Anyway, I managed to steal some photos (sorry, not of the watch tower) from atop the hill, towards the direction of Tacloban City – which used to be a part of Basey. Here’s the perspective from the mother town of Tacloban:


Dead center at the far horizon is Tacloban’s newest landmark – the Tacloban Convention Center.


17th Century Basey Church


This one I’m totally at a loss – I don’t know what it’s called but this is a very common type of wild grass which grows anywhere where there’s vacant space and at certain times of the year, blooms with its willowy plums of feather-like buntings which explode and get blown in the air to propagate and plant themselves in other areas. I asked several of my friends but nobody knows what it’s called. Hmm. Have to ask the elders…

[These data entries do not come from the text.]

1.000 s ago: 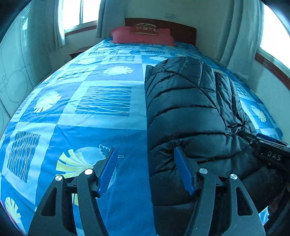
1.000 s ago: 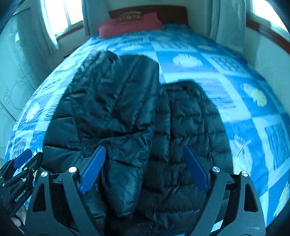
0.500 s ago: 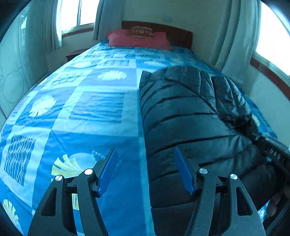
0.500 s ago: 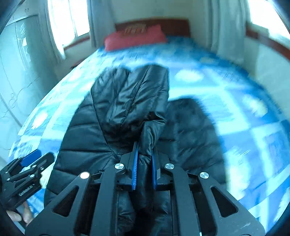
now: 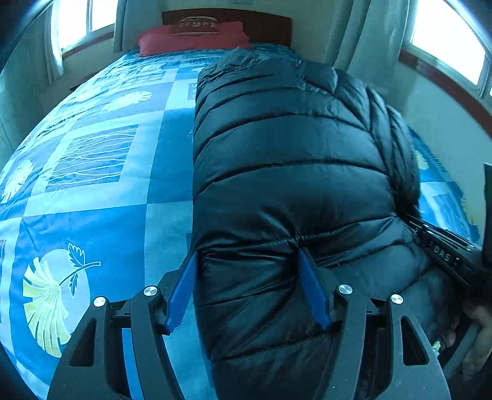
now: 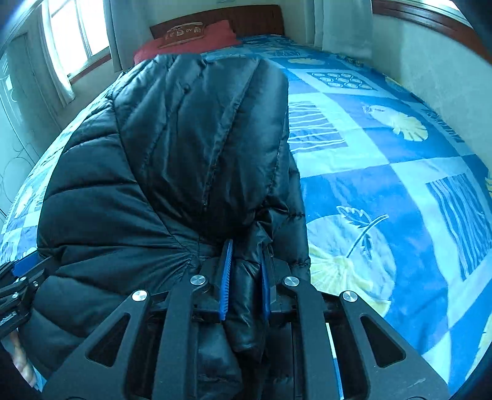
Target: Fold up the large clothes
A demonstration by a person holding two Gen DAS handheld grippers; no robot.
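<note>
A black quilted puffer jacket (image 5: 289, 172) lies lengthwise on the blue patterned bedspread (image 5: 92, 184), folded into a long bundle. My left gripper (image 5: 249, 261) is open, its blue fingers astride the jacket's near left corner, which bulges between them. My right gripper (image 6: 244, 255) is shut on a bunched fold of the jacket (image 6: 190, 147) at its near edge, with the folded sleeve panel rising ahead of it. The right gripper's body shows at the right edge of the left wrist view (image 5: 446, 252); the left gripper shows at the left edge of the right wrist view (image 6: 15, 286).
A red pillow (image 5: 193, 35) and dark wooden headboard (image 5: 261, 24) are at the far end of the bed. Curtained windows stand on both sides. A wall runs close along the bed's right side (image 6: 430, 61).
My right gripper went from open to shut on the jacket and has lifted the fold. My left gripper moved forward so the jacket corner now sits between its open fingers.
</note>
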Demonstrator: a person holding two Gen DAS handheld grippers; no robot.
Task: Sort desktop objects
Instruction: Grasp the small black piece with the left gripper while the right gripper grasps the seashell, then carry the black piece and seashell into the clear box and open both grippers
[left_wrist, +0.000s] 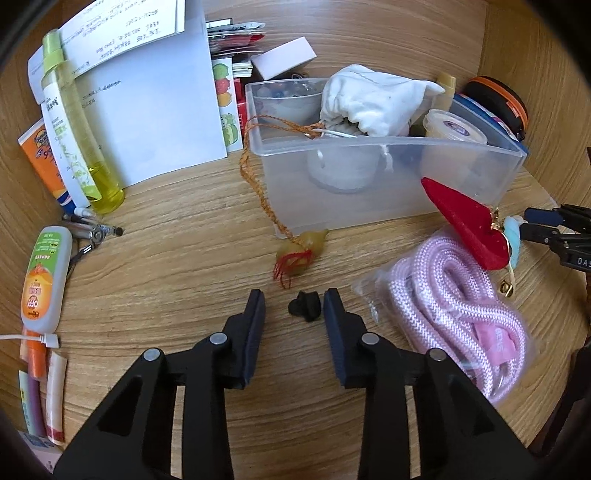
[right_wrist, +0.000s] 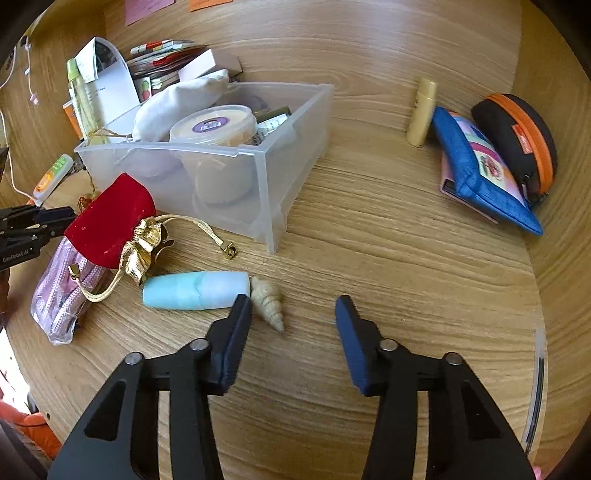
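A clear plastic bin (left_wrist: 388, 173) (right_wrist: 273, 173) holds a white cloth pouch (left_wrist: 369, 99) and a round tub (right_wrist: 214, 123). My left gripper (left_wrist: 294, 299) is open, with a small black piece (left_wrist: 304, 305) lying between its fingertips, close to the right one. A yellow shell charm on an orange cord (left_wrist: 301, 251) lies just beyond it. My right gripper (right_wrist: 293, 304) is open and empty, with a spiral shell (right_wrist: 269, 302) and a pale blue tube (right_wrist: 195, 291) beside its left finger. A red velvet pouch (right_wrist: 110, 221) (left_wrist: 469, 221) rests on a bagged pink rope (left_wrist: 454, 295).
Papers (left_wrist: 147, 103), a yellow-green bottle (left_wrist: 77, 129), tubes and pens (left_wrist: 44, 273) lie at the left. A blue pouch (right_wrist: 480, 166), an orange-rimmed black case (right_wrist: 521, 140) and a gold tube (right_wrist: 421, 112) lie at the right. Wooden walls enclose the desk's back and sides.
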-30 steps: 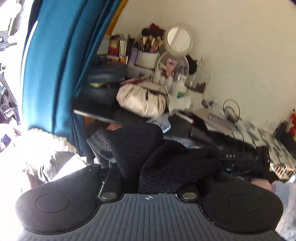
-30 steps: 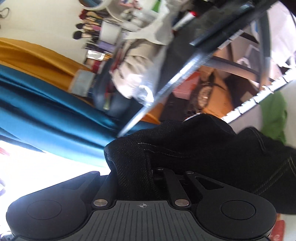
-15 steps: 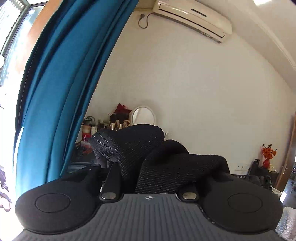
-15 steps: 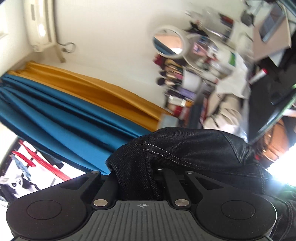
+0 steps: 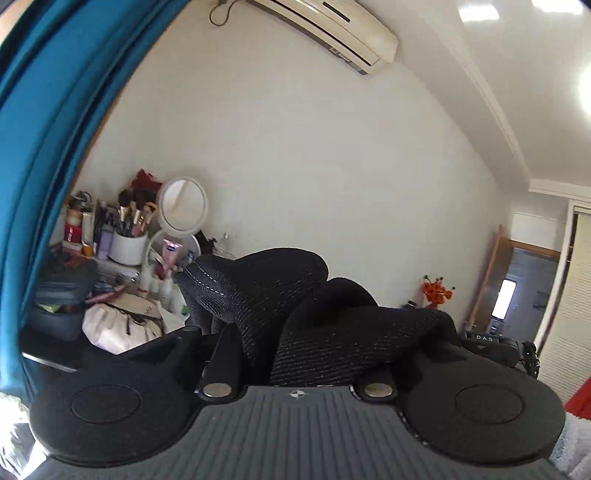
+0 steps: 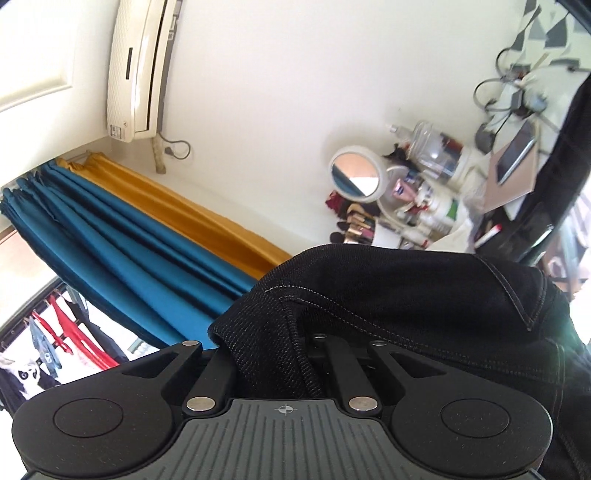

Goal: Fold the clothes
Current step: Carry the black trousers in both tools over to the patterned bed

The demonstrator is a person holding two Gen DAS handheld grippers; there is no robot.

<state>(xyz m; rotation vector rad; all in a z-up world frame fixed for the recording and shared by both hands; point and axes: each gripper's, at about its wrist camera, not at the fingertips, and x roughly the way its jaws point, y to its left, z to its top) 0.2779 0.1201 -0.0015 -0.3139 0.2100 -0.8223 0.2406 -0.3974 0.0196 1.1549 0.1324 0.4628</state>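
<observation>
Two hand-held grippers, each seen from its own wrist camera, hold a pair of black jeans (image 5: 295,314) up in the air. Both cameras point toward a pale wall and ceiling, not toward any folding surface.

In the left wrist view, the left gripper (image 5: 255,354) is pressed together on a thick bunch of the dark denim, which humps up over the fingers and hides their tips. A white-stitched seam runs along the near left edge of the bunch.

In the right wrist view, the right gripper (image 6: 280,354) pinches another part of the same jeans (image 6: 388,295). The cloth drapes away to the right and down past the frame's lower right corner.

Beyond the cloth stands a cluttered dressing table (image 5: 110,295) with a round mirror (image 5: 183,205) and a cup of makeup brushes (image 5: 129,243). Blue curtains (image 6: 110,229) and a wall air conditioner (image 5: 332,33) are also in view.

The step in hand looks like lifting and spreading the garment before a fold. To do it well, both grips should stay firm on their bunches, the two grippers should move apart until the denim between them hangs flat, and they should stay level. The jeans should be kept well clear of the bottles and brushes on the table.
</observation>
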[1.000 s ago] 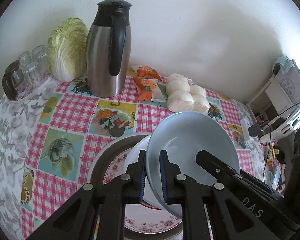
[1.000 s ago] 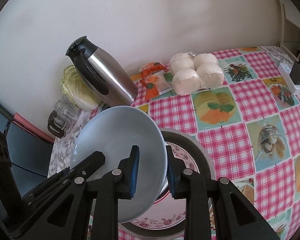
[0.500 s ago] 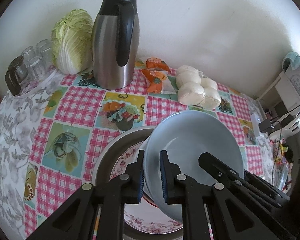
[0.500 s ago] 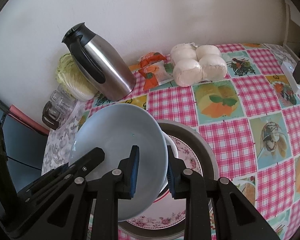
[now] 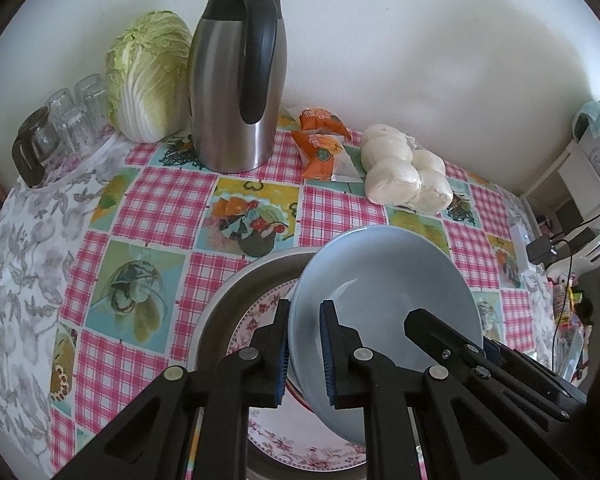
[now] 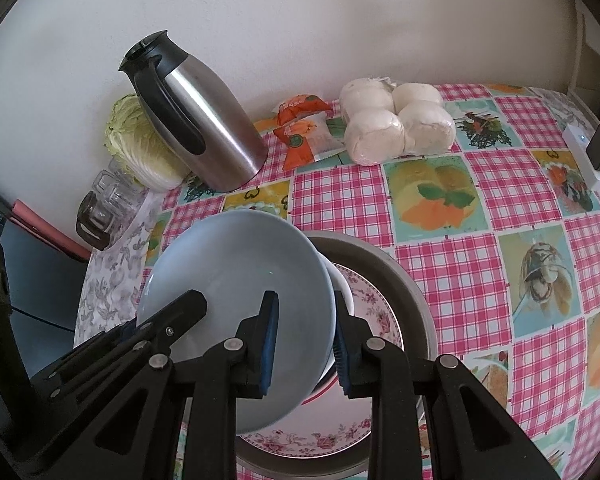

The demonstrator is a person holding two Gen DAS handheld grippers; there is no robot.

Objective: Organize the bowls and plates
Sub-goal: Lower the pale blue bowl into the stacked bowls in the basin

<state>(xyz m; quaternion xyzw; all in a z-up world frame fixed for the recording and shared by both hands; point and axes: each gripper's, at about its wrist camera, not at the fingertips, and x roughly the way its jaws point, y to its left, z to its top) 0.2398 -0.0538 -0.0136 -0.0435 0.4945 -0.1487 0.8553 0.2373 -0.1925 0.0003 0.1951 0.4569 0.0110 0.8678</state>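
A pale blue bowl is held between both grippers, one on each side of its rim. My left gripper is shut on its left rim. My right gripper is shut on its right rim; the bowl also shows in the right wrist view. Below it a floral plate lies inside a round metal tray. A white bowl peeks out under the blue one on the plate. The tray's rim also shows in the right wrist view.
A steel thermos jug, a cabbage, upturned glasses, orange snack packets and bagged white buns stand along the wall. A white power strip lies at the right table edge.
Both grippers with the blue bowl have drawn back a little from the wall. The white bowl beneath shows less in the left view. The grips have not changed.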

Photo was taken at Rizal Avenue Extension, Tacloban City on the way to Basey that Saturday.

~ by gerryruiz on 18 October 2007.

4 Responses to “View from Basey”

  1. Nice shot of the church. Great angle and the building is a beauty.

  2. Thank you, Barbara. I have to be honest, though – I had to remove power wire eyesores overhead. This is most common when photographing landscapes and buildings, especially in the Philippines.

  3. Gerry, keep those picturesque shots coming…that makes me peek at this site more often… By the way, if I’m not mistaken, the wild grass that you’re referring to is “cogon” grass. I’ve seen lots of those wild grass while I was there.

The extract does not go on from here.